Return all lines in the data where the string "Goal" can be found.

▶ **Recorded data**:
☆ ☆ ☆ ☆ ☆

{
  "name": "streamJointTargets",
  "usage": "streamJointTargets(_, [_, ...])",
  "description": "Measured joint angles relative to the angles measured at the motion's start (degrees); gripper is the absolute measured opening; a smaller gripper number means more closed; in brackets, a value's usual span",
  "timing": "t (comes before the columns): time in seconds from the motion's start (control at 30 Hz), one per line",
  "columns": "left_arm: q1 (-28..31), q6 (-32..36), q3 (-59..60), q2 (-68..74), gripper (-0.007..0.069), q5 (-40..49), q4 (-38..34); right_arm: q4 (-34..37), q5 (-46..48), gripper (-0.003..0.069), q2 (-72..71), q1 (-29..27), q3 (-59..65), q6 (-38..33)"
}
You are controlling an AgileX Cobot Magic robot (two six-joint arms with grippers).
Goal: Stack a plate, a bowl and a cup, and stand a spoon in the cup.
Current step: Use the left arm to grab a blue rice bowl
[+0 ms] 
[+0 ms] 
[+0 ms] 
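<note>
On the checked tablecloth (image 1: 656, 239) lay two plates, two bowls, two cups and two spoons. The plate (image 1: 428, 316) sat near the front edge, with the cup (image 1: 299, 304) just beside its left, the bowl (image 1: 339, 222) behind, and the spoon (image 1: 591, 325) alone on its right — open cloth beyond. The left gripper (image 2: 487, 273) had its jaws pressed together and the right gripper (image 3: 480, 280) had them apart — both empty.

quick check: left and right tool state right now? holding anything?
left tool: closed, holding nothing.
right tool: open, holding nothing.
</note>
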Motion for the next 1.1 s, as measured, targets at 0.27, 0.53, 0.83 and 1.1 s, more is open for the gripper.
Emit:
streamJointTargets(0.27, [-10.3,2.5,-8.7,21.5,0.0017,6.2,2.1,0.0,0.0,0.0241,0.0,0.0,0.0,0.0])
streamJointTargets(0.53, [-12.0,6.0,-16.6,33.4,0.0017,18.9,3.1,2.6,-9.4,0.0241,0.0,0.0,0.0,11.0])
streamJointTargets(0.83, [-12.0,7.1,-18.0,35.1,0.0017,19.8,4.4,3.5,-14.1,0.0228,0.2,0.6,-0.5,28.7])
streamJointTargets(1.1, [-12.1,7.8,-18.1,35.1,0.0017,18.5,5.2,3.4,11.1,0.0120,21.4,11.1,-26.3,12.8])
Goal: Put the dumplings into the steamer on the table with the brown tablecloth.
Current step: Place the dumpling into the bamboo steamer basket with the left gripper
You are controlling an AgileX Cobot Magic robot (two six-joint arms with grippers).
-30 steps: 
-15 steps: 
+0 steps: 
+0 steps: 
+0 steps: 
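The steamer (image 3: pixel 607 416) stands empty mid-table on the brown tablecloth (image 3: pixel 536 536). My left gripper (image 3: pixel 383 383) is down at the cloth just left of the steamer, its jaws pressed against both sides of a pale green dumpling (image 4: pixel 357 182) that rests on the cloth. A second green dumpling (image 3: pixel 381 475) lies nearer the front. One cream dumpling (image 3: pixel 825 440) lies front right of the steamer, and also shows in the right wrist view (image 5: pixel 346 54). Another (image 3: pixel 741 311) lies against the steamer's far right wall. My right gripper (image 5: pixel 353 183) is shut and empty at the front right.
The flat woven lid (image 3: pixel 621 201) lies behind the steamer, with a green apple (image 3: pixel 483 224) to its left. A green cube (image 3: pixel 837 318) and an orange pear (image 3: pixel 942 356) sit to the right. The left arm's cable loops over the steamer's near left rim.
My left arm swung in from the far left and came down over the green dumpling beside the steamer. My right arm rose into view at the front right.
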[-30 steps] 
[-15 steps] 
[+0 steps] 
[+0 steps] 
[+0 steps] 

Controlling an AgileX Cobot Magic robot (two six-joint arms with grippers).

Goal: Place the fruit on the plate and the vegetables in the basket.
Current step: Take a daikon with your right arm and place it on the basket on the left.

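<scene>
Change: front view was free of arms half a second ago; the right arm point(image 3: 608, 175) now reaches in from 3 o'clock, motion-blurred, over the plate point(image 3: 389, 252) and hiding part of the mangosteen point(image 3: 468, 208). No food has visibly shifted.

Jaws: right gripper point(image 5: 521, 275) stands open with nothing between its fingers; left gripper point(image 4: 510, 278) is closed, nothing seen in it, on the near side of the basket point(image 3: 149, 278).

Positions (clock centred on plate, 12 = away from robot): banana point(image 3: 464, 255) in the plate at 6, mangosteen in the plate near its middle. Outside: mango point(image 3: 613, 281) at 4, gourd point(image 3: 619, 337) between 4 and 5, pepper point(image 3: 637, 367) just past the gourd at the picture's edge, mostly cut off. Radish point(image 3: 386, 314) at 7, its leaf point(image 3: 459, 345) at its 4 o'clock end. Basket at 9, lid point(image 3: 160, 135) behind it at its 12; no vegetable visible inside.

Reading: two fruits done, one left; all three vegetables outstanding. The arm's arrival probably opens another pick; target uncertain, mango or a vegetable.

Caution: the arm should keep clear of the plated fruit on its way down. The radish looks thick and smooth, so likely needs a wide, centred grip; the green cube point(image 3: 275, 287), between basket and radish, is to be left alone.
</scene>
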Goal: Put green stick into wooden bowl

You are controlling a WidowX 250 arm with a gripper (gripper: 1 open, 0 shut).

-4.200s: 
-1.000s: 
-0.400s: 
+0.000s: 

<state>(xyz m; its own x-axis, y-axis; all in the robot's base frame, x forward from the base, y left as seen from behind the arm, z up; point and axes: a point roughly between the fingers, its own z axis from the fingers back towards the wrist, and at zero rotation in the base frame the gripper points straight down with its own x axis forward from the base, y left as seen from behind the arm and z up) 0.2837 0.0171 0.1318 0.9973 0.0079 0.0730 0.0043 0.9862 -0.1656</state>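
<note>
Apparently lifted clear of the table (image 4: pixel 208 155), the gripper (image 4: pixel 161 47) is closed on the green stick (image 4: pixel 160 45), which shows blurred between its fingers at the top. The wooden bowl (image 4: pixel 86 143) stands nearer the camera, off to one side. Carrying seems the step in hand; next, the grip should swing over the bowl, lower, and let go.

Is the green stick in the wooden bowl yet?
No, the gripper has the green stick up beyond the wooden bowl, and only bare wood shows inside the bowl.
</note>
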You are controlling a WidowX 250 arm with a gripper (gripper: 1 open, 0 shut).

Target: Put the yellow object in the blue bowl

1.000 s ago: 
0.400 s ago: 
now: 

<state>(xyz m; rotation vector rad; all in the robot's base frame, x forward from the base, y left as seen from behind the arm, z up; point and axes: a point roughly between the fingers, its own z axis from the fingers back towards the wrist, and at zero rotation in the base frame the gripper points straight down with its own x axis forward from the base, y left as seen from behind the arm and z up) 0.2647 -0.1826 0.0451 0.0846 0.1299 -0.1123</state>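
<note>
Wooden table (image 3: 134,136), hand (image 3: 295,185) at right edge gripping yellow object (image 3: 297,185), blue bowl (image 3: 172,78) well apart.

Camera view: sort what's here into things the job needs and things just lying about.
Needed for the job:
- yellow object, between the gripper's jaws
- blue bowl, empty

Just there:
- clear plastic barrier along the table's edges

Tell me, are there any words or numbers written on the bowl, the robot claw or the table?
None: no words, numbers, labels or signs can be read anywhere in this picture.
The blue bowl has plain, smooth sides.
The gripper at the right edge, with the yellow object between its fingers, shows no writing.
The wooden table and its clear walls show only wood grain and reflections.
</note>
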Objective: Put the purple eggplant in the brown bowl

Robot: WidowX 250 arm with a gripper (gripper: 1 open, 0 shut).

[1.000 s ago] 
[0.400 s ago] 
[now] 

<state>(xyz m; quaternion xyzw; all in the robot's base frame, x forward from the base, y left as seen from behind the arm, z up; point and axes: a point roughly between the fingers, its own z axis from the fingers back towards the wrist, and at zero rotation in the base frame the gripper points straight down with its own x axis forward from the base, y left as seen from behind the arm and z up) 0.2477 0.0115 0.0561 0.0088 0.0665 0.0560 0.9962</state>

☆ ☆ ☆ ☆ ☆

▶ **Task output**:
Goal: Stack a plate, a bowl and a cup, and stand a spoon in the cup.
Goal: Put the dumplings into the steamer on the table with the brown tablecloth.
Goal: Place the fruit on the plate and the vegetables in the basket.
Goal: Put green stick into wooden bowl

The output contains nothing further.